_ABOUT THIS EXERCISE:_
Repeat each record below exactly as given.

(Collected data)
····················

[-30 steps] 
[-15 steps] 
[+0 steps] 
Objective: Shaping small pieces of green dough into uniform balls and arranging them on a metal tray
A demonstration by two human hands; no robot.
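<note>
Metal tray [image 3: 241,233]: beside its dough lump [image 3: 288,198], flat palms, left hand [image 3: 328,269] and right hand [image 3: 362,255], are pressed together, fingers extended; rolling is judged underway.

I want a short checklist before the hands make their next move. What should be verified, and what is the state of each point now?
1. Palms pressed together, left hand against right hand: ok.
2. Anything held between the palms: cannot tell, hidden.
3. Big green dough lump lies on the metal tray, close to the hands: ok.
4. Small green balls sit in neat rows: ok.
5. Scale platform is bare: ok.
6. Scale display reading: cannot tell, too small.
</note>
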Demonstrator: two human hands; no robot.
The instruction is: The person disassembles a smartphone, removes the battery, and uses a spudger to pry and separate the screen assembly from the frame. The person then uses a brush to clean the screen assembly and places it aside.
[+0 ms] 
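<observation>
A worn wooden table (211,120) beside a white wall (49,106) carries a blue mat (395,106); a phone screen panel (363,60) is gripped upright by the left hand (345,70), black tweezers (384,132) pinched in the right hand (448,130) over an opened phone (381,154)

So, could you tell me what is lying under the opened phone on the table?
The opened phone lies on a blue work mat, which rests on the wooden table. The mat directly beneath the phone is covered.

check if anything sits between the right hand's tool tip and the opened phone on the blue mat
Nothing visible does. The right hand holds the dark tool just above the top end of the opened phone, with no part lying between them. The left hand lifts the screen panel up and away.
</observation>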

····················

_ANSWER FOR THIS EXERCISE:_
[-30 steps] 
[-15 steps] 
[+0 steps] 
Objective: Shaping small pieces of green dough into uniform balls and arranging them on a metal tray
A demonstration by two human hands; no robot.
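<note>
Metal tray [image 3: 241,233]: beside its dough lump [image 3: 288,198], flat palms, left hand [image 3: 328,269] and right hand [image 3: 362,255], are pressed together, fingers extended; rolling is judged underway.

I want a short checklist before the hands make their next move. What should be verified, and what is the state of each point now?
1. Palms pressed together, left hand against right hand: ok.
2. Anything held between the palms: cannot tell, hidden.
3. Big green dough lump lies on the metal tray, close to the hands: ok.
4. Small green balls sit in neat rows: ok.
5. Scale platform is bare: ok.
6. Scale display reading: cannot tell, too small.
</note>
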Demonstrator: two human hands; no robot.
The instruction is: The person disassembles a smartphone, removes the battery, and uses a spudger to pry and separate the screen assembly from the frame. The person then uses a brush to clean the screen assembly and places it aside.
[+0 ms] 
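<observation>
A worn wooden table (211,120) beside a white wall (49,106) carries a blue mat (395,106); a phone screen panel (363,60) is gripped upright by the left hand (345,70), black tweezers (384,132) pinched in the right hand (448,130) over an opened phone (381,154)

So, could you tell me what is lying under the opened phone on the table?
The opened phone lies on a blue work mat, which rests on the wooden table. The mat directly beneath the phone is covered.

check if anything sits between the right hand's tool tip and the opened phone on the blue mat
Nothing visible does. The right hand holds the dark tool just above the top end of the opened phone, with no part lying between them. The left hand lifts the screen panel up and away.
</observation>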

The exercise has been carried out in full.